I would like to thank you for the kind invitation to speak tonight. I would like to start by acknowledging the presence of some of your very distinguished guests.
During his time in Dublin, Ambassador King has worked hard on trying to broaden and deepen bilateral relations between this country and our nearest neighbour. There was always a risk that there would be a drift in relations following the more intense contacts of the many years which were required to negotiate and implement a sustainable peace settlement. The Ambassador has played an important role in making sure that this hasn’t happened – including enabling this month’s historic state visit of his Head of State.
I would also like to acknowledge the presence of Ambassador Atsumi. The relations between this country and Japan have always been strong. At this time of year this history can be seen in the flowering of cherry-blossom trees which were given as a gift of friendship many years ago and are to be found in important public places such as the campus of our largest university. Through a succession of state and official visits we have moved beyond these traditional cultural links to very significant commercial partnerships. Growing these connections in the financial services sector was a priority for me as both Enterprise Minister and Minister for Foreign Affairs.
Our countries have also worked together in the field of international development. Japan has for many years been the world’s largest and most important aid donor. While other wealthy countries have conspicuously failed to meet their global responsibilities, Japan has been a true leader. In recent times Ireland became one of the top ten donors in the world and we have very much valued the advice, support and partnership of the Japanese government.
In light of Japan’s spirit of generosity to others it is particularly appropriate to offer them our assistance following the recent earthquake and tsunami. The ACOI’s fundraising draw this evening is a reflection of the sympathy of the wider Irish public towards the suffering of the people of Japan and our respect for the astonishing resilience they have shown in the face of recent trauma.
I have known Alan Dukes for many years and his reputation for integrity and public service is admired across all political boundaries.

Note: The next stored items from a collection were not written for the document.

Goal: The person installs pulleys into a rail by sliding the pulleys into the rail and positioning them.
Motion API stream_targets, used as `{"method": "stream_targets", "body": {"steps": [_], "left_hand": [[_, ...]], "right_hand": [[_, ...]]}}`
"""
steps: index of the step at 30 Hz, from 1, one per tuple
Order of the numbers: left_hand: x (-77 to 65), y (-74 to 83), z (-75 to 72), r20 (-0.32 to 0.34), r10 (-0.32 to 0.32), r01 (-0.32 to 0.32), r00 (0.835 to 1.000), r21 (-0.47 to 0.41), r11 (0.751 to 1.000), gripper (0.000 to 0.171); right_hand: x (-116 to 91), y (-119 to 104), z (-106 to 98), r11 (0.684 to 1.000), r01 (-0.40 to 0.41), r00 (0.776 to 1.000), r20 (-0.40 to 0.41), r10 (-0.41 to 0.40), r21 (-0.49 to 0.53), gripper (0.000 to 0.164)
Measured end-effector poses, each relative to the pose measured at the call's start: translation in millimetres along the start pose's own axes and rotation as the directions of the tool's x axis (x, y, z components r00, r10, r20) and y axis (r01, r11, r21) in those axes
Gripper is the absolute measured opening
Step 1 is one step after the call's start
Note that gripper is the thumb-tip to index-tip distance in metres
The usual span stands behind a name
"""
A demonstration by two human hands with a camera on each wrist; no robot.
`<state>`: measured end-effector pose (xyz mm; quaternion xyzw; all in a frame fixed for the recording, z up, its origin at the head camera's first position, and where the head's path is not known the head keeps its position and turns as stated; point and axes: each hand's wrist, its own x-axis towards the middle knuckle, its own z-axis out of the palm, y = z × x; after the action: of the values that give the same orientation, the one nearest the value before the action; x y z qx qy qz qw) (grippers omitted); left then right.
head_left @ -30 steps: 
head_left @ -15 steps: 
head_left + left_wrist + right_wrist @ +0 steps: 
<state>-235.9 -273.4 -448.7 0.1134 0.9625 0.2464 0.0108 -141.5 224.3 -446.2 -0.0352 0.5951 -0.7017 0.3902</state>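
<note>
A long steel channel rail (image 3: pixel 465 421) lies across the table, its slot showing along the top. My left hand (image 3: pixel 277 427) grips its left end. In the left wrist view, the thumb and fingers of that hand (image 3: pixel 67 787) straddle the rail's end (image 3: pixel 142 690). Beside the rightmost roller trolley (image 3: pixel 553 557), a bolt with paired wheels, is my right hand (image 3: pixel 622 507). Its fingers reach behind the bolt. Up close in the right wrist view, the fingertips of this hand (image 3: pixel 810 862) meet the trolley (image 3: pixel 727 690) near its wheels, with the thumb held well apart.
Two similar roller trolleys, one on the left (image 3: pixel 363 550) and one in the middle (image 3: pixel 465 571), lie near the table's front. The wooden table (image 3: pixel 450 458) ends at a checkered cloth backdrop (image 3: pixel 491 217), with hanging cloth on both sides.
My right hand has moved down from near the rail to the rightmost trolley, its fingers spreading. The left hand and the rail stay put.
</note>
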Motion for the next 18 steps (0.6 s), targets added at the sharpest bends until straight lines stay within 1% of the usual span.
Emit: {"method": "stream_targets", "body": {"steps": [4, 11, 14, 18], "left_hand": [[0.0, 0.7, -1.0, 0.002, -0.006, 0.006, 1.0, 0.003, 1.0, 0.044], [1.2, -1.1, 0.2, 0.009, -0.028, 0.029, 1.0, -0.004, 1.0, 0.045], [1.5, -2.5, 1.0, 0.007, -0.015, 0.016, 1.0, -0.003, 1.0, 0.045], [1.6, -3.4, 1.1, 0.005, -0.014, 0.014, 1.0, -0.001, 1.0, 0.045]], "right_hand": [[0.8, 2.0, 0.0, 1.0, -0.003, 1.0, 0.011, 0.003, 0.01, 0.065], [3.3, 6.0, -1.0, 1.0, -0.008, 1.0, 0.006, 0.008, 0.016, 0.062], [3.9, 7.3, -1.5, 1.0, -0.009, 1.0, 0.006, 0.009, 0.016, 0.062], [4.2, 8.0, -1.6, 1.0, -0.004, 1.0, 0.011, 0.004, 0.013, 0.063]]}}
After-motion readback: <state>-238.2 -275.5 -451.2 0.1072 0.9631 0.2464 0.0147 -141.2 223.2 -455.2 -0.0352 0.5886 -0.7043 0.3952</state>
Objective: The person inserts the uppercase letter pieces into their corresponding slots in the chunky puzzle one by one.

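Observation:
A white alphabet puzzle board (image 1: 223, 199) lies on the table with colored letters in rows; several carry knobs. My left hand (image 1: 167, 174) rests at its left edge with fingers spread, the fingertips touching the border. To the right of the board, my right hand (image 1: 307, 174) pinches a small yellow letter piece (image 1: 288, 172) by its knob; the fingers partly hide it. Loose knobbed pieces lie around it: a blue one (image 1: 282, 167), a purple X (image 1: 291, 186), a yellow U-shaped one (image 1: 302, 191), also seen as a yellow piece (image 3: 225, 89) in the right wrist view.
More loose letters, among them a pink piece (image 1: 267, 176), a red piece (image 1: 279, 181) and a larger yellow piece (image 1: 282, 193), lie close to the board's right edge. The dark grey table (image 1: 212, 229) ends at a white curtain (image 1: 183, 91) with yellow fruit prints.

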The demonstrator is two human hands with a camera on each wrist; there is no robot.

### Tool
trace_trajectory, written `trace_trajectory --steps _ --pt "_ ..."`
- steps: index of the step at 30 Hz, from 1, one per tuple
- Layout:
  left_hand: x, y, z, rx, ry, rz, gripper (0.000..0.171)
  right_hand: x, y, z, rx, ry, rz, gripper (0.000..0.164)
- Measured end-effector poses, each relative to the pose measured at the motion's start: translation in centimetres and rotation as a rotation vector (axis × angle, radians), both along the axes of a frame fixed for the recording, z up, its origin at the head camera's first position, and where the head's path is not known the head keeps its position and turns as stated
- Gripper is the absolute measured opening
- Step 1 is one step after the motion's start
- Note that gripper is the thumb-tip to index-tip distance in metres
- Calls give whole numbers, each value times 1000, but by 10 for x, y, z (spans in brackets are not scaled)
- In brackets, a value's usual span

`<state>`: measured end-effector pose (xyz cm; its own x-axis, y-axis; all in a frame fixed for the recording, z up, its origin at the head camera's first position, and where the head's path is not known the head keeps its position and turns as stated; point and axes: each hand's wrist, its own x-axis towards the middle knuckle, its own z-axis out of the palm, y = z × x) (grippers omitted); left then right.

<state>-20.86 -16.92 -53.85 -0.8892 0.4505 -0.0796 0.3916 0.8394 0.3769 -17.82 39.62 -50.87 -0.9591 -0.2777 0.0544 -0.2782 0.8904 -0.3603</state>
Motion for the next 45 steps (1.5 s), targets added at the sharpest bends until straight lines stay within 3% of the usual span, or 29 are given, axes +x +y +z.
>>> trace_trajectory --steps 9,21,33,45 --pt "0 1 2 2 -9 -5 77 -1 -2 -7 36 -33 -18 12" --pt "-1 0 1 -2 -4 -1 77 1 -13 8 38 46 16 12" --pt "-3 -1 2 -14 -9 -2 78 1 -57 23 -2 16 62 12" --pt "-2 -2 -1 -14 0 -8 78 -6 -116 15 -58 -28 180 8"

His current public service role in Anglo-Irish Bank is no-one’s idea of an easy job and I think he and his colleagues deserve great respect and thanks for their work on behalf of the people.
In its relatively short existence the ACOI has begun to have a very significant influence, particularly in the financial services sector. In international terms, its membership and impact on professional development is proportionally extremely high. No one can doubt that one of the most important points to be learned about this recession in Ireland and throughout the developed world is that a more systemic approach to compliance is essential in all aspects of public and commercial life.
The scale and pace of activity in the modern economy can enable great innovation and rising standards of living. Equally it is clear that the failure to balance rapid development with equally strong and innovative governance can rapidly destroy progress.
Gordon Brown made a very important point when he described this recession as the first crisis of globalisation and said that to come through it and learn its lessons we must be willing to engage with and rethink our approach to many issues.
At the core of the worst financial crisis in seventy years lies a broadly-shared complacency. In international politics the fall of the Berlin Wall led to the foolish idea of “the end of history” and the absolute victory of liberal democracy. At the same time sustained growth led to the equally wrong idea that the 1980s had brought forth a monetary framework which would end the era of unwanted shocks. This complacency showed itself in parliaments, governments, regulators, the media and corporations around the world.
Just as the causes of the crisis were complex and their impacts have been profound – so too is it important to acknowledge that we will never deal with them effectively if we only look for simple answers and easy actions.
The recent Nyberg Report has been dismissed by some commentators because it didn’t satisfy their desire for a handful of names on whom everything could be blamed. To be sure, the report clearly points to major failings which must link to individuals. The DPP and financial authorities have now got both the information and powers they need to pursue these individuals. However, I think people are missing the fact that Nyberg is actually a much more serious and challenging report because it concentrates on systemic issues. The evidence it presents is compelling and means that we cannot comfort ourselves by condemning a small number of individuals and then just carry on as we did before.
By showing clearly the motivations and failings at all levels of the Irish political and financial establishment, the report gives us a deeper understanding of what went wrong and an agenda which actually has the capacity, if implemented, to make sure that it would be unlikely to happen again. To be found in every part of this agenda is the issue of developing a more comprehensive and effective approach to governance.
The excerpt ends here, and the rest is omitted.